Required work
The answer is the number of lines in the data that contain the word "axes"; give it alone.
===============
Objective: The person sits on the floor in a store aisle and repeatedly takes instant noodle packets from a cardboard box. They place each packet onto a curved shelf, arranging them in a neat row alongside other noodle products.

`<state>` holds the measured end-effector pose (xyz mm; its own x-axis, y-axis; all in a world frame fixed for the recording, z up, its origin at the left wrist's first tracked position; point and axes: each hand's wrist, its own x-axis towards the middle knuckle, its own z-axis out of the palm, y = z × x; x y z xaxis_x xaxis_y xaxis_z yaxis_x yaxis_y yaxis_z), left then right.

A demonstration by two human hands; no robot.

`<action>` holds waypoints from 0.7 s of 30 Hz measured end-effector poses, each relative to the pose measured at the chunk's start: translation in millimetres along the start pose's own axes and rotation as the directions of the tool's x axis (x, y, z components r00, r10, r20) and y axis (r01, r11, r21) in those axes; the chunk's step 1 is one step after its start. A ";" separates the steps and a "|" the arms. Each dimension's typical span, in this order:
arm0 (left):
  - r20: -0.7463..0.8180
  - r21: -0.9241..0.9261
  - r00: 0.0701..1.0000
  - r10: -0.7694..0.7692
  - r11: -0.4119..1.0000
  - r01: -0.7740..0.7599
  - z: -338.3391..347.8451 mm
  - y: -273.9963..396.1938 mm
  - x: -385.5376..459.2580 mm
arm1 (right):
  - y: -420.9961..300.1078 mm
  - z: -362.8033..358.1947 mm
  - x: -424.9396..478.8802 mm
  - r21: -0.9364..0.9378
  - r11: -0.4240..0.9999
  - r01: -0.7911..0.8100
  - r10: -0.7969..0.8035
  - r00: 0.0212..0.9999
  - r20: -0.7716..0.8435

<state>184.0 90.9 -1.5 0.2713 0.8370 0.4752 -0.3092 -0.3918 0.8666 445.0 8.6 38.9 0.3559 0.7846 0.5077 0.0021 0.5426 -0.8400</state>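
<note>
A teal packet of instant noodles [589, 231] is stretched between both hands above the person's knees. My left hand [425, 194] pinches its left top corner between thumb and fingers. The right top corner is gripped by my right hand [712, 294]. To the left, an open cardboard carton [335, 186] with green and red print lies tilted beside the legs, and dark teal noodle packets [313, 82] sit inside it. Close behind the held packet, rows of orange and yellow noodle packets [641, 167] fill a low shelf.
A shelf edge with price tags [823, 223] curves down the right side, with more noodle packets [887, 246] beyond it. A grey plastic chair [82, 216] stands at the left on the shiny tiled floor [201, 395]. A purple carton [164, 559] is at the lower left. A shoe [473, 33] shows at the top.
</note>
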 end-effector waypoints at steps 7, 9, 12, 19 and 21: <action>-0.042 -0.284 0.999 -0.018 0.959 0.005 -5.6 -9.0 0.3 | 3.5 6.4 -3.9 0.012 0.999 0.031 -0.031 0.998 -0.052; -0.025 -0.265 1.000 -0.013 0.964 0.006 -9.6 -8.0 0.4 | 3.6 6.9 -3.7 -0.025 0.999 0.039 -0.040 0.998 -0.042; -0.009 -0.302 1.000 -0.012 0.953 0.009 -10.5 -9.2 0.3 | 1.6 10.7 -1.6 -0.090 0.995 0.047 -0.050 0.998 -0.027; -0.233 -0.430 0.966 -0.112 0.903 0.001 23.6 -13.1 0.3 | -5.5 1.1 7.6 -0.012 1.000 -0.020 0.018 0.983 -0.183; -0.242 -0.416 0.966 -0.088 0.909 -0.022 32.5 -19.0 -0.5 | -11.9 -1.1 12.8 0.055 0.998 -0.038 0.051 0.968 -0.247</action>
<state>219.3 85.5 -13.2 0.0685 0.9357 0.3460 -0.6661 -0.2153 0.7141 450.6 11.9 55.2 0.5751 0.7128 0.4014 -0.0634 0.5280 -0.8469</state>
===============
Answer section
2